Analyzing the experimental results on different databases synthetically, we can conclude that the SDDA method has the best performance in all databases, while the two basic methods of LDA have unstable performance. In contrast, the SDDA method has stronger adaptability than CLDA and FSLDA, which not only retains the principal component characteristics, but also overcomes the shortcomings of CLDA and FSLDA, and can extract more outstanding identification features. In addition, under the same sample conditions, CLDA has the fastest training speed, while FSLDA and SDDA have similar training speed. The training speed of CLDA is about 1.5 times that of SDDA and FSLDA. When testing, all algorithms have the same test speed because they use the same dimension projection vector.

5. Conclusions

For a large number of collected high-dimensional data, the proposed method can effectively reduce information overload and improve data transmission and processing, so the importance of this study is more prominent. In view of the shortcomings of the two basic methods of LDA, the paper proposes a similar distribution discriminant analysis method (SDDA) and presents the solutions of the optimal discriminant vectors. The optimal discriminant vectors are mutually orthogonal and nearly statistically uncorrelated.
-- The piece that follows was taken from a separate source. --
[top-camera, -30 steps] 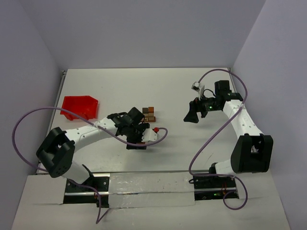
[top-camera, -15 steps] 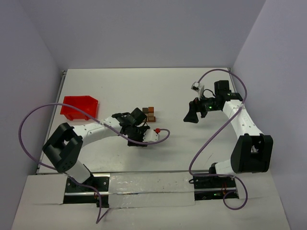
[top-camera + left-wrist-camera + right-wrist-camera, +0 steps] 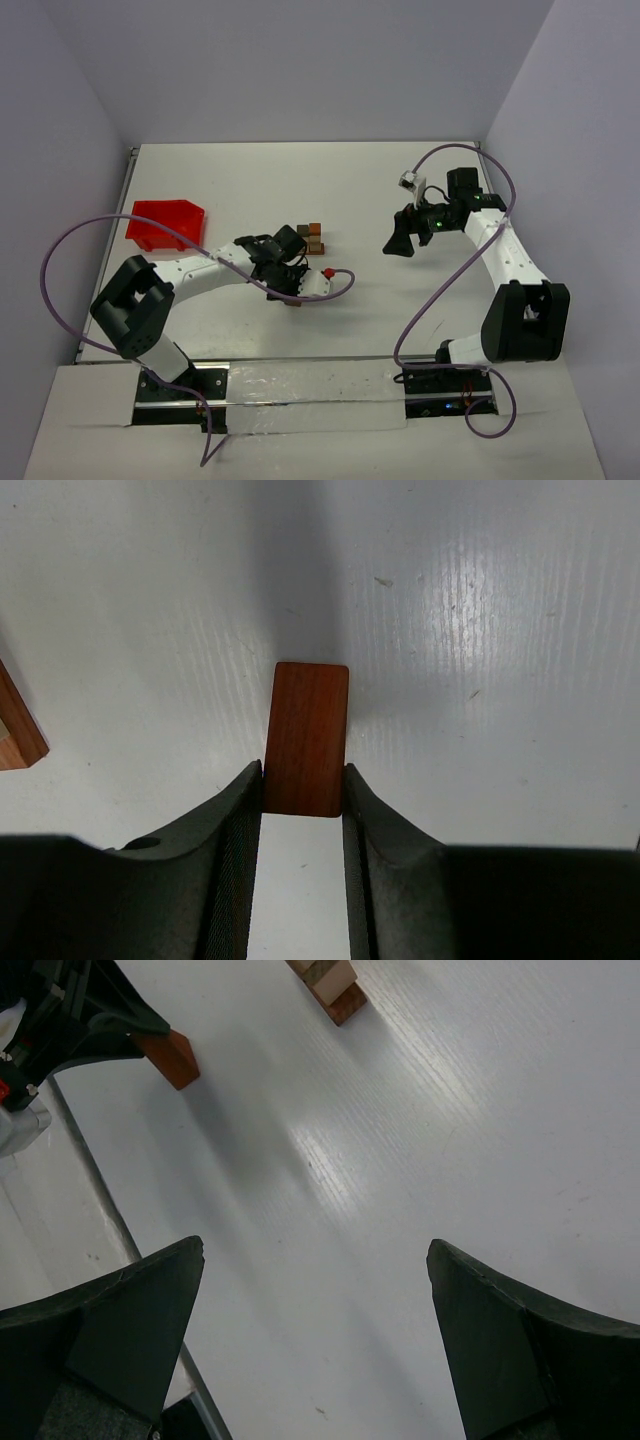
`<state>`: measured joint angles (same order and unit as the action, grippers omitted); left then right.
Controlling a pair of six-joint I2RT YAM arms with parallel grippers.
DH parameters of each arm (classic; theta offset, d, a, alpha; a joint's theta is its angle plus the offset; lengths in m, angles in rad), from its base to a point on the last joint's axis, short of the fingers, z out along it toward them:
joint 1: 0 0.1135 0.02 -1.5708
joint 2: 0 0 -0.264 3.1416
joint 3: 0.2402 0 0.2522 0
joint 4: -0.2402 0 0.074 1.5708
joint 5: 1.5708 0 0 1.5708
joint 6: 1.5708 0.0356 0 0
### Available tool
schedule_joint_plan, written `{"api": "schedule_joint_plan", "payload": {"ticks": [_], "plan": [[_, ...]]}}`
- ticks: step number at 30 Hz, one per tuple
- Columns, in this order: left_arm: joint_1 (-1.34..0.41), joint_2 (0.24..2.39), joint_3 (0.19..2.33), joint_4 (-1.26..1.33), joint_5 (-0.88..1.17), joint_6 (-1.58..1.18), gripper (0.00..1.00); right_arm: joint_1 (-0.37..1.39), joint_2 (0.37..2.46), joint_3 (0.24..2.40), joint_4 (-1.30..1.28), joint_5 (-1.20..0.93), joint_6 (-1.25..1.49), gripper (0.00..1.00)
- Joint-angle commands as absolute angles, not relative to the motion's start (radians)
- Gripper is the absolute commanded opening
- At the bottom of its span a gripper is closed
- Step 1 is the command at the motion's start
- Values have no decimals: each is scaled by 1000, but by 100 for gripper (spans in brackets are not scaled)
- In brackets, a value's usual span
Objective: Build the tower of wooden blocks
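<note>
Two arms reach over the white table [image 3: 300, 180]. Just left of centre in the overhead view, the left gripper [image 3: 292, 295] is bent down close to the surface. Its wrist view shows the left gripper's fingers [image 3: 235, 810] pressed against both long sides of a reddish-brown block [image 3: 308, 735], so that claw is grasping this short bar by its near end. The far end sticks out towards the top of the frame. I cannot tell whether the bar rests on the table or hangs just above it.

Just above and to the right of that gripper in the overhead view is the small stack of wood blocks [image 3: 311, 237], tan and brown. It is near the held bar but apart from it. It also appears at the top edge of the right wrist view.

Right of centre in the overhead view, the right gripper [image 3: 398, 243] hangs above the table with its jaws spread wide and nothing between them. A red bin [image 3: 165, 222] sits at the left edge of the table.
</note>
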<state>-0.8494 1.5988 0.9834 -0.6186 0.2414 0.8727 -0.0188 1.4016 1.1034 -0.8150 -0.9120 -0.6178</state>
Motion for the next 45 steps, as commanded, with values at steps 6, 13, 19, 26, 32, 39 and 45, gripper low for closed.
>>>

The proposed SDDA method in this manuscript mainly aims at two basic methods of LDA. One is FSLDA whose projection vectors are orthogonal, and the other is CLDA which is statistically uncorrelated after dimensionality reduction. The performance of the two algorithms is different under different data. The FSLDA with orthogonal characteristics has stronger generalization ability, but with the increase of training sample size, the performance of statistically unrelated CLDA is improved. Taking both the two characteristics into consideration, SDDA performs well regardless of sample size. SDDA actually takes advantage of both PCA and LDA methods to maintain optimal performance and better adaptability in each experiment. A large number of experiments on the Yale face database, FERET face database, and UCI handwritten digits multiple features database confirm that SDDA is a more effective and adaptable dimensionality reduction method, which can extract better identification feature than CLDA, FSLDA, and PCA. Many theories and applications based on LDA can also be extended on the basis of the method proposed in this paper.

Data Availability

The data used to support the findings of this study are available from the corresponding author upon request.

Conflicts of Interest

The authors declare that they have no conflicts of interest.

Acknowledgments

This research was funded by the National Natural Science Foundation of China (grant no. 61503329) and Prospective Joint Research Project of Jiangsu Province (grant no. BY201506-01).